:: WORK INSTRUCTION ::
Search the records that follow and extract every line containing the string "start".
============================================================
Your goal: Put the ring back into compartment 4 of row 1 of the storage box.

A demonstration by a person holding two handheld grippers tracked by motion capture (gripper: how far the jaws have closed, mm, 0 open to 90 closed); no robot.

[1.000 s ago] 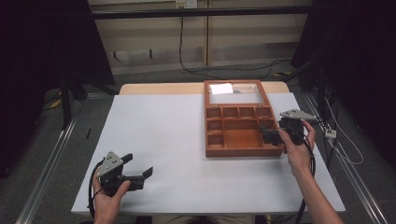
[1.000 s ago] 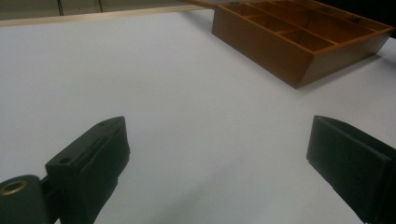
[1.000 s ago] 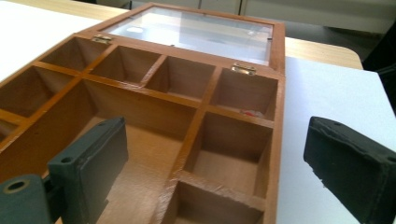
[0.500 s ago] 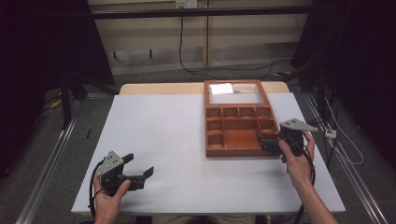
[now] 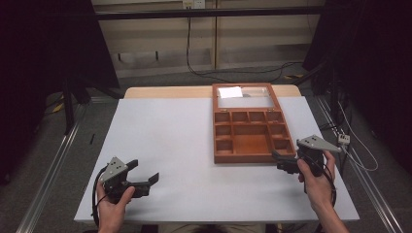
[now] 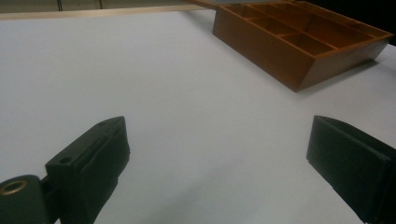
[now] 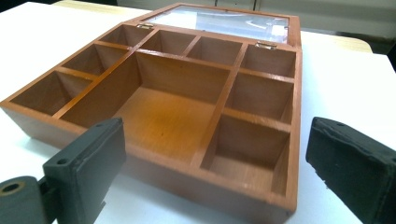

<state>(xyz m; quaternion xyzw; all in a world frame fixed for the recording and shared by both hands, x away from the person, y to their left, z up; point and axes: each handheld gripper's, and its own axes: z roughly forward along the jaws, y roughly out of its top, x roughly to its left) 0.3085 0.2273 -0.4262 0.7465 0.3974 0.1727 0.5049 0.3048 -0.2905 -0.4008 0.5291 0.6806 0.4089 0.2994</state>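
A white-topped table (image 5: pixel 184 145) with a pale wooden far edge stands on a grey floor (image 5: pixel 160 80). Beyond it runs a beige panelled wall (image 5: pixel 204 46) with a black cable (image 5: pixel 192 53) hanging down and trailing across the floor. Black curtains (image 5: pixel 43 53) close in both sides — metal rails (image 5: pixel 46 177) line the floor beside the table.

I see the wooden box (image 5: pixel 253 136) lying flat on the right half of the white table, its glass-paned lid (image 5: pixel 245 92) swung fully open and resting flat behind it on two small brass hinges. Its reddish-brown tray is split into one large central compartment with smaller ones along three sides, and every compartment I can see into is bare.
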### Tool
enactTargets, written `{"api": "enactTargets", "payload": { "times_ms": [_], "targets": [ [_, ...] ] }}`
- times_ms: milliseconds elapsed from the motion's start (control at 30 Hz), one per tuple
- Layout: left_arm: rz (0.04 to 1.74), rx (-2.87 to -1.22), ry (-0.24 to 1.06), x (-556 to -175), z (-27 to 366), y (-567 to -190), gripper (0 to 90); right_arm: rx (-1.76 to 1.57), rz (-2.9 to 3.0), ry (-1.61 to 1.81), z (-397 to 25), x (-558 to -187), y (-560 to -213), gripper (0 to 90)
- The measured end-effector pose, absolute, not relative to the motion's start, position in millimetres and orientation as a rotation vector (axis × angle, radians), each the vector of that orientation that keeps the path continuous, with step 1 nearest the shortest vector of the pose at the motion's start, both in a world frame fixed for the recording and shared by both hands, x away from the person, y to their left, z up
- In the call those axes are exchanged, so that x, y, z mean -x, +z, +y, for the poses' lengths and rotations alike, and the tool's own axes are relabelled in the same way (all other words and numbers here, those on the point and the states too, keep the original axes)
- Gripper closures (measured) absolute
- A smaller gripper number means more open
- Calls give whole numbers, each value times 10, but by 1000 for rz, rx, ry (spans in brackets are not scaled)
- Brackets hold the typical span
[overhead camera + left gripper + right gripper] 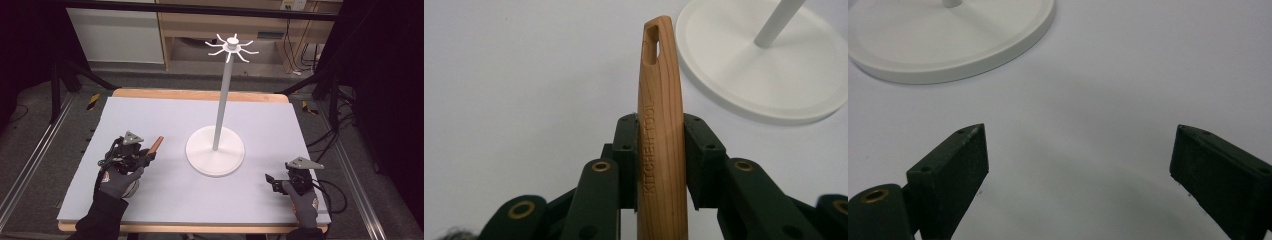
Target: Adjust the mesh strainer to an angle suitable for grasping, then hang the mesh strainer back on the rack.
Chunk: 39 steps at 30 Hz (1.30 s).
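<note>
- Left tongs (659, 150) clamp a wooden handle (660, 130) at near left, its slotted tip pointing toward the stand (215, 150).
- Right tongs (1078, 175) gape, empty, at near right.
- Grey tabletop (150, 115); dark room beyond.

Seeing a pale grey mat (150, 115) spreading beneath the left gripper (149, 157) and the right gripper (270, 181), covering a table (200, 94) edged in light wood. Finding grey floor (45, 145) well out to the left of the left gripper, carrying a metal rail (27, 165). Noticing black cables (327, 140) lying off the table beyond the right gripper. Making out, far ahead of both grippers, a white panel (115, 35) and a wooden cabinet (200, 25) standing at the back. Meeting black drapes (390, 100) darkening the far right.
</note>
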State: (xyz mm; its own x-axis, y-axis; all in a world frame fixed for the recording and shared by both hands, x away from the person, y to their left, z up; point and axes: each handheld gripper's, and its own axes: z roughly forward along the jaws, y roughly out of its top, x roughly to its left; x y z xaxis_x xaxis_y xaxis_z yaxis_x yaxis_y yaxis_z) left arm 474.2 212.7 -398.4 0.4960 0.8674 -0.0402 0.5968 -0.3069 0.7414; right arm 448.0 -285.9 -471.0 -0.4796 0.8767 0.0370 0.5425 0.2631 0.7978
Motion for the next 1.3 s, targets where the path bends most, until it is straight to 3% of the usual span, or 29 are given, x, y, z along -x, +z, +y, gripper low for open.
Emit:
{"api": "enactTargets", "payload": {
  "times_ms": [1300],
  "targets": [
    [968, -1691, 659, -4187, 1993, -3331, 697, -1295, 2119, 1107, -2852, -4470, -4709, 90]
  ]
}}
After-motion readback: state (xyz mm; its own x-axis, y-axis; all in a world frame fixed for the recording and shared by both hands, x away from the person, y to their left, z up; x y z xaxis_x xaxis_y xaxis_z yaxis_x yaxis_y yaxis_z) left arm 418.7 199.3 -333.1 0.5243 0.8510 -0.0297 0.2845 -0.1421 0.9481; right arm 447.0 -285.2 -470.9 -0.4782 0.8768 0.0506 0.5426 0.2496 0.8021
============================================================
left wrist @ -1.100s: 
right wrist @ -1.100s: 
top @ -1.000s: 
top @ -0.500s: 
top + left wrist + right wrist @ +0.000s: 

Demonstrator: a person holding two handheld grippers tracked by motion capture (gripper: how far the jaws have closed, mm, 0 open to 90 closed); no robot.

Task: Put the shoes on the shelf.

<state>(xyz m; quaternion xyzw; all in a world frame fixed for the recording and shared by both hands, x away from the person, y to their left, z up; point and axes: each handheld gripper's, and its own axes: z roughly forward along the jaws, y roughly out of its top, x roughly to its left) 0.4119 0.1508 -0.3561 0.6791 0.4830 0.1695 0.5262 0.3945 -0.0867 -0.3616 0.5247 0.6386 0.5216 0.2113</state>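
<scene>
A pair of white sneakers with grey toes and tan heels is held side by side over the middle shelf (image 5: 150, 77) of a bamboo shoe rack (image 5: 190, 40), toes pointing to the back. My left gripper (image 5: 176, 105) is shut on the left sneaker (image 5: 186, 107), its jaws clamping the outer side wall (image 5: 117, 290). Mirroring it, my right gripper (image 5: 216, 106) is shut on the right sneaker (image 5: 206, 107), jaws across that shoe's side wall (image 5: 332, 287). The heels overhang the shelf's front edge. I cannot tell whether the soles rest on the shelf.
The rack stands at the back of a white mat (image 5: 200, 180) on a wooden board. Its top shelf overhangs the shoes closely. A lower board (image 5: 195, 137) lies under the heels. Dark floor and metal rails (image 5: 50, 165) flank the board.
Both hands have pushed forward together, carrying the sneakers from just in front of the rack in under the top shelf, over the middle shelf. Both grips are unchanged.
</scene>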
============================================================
:: ANSWER BOX ::
- times_ms: milliseconds elapsed from the motion's start (control at 30 Hz), one per tuple
- The measured end-effector pose, absolute, not relative to the motion's start, position in millimetres and orientation as a rotation vector (axis × angle, radians), each the vector of that orientation that keeps the path continuous, with step 1 nearest the shortest vector of the pose at the motion's start, both in a world frame fixed for the recording and shared by both hands, x away from the person, y to their left, z up

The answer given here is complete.